------ Recorded information
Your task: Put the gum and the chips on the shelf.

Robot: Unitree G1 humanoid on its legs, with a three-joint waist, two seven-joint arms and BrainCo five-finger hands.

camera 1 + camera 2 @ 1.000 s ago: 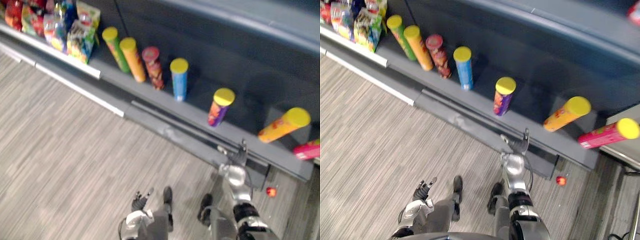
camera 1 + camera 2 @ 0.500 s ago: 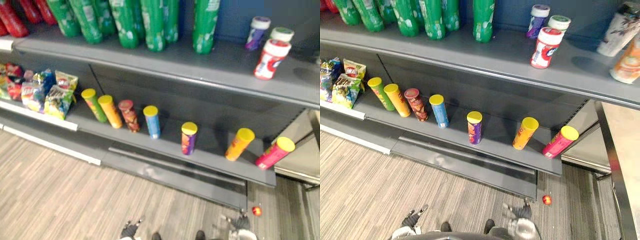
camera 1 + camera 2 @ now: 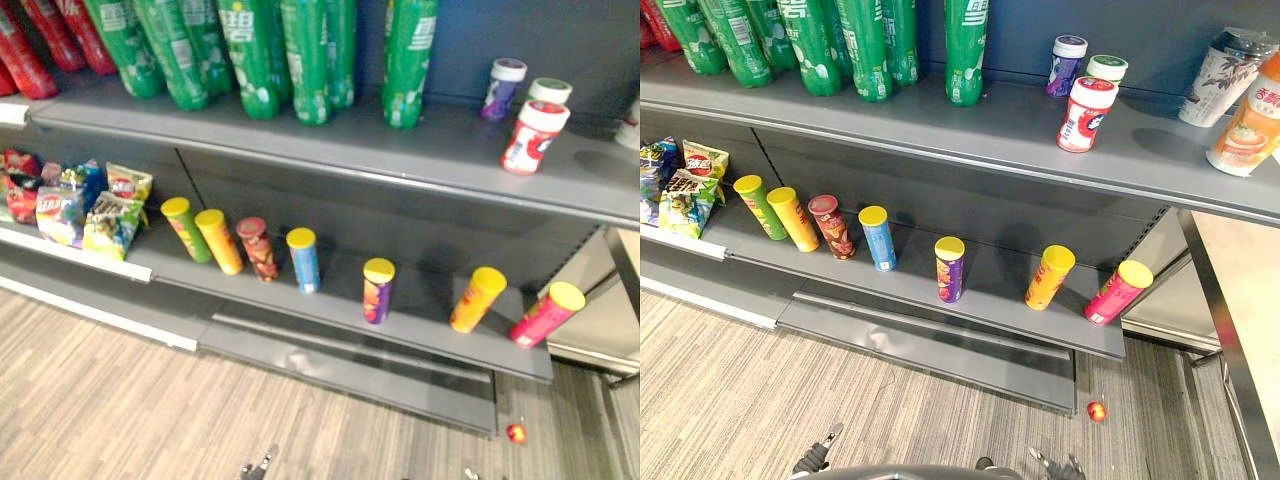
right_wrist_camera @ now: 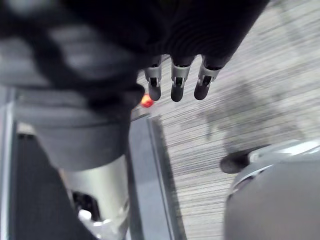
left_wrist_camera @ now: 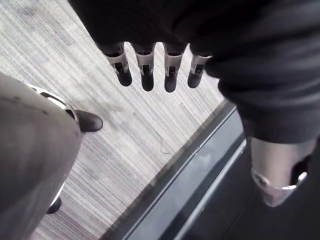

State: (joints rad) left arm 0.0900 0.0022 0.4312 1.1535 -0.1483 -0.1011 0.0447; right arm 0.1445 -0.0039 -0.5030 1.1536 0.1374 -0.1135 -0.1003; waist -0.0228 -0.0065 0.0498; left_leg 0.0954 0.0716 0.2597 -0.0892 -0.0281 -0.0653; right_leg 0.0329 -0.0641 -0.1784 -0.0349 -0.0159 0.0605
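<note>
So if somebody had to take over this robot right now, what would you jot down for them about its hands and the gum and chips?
Left hand: open, fingers straight, empty, low over the floor.
Right hand: open, empty, also low.
Gum jars: three on the upper shelf, right of the green bottles.
Chip cans: seven in a row on the lower shelf; the orange can and pink can at the right end lean.
Done: gum and chips look shelved.
Left: perhaps straighten the leaning cans; check the small red object on the floor.
</note>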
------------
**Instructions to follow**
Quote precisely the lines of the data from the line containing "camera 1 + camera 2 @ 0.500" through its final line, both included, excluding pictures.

**Exercise answer**
camera 1 + camera 2 @ 0.500 s ago: 
camera 1 + camera 2 @ now: 
right_wrist_camera @ now: 
left_wrist_camera @ now: 

State: (joints rad) left arm 0.0900 0.0022 0.4312 1.1535 -0.1483 -0.1011 0.0447; right arm 0.1445 -0.0039 -0.5030 1.1536 0.1374 -0.1135 -0.1003; waist -0.0228 -0.0065 0.0498; left_leg 0.0954 0.0716 0.2597 -0.0892 -0.0281 -0.0653; right_leg 0.0329 -0.0641 -0.1784 -0.0349 -0.0159 0.0605
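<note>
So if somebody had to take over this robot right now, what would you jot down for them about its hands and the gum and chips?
Left hand: open, fingers straight, empty, low over the floor.
Right hand: open, empty, also low.
Gum jars: three on the upper shelf, right of the green bottles.
Chip cans: seven in a row on the lower shelf; the orange can and pink can at the right end lean.
Done: gum and chips look shelved.
Left: perhaps straighten the leaning cans; check the small red object on the floor.
</note>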

The response to this exercise is now finished.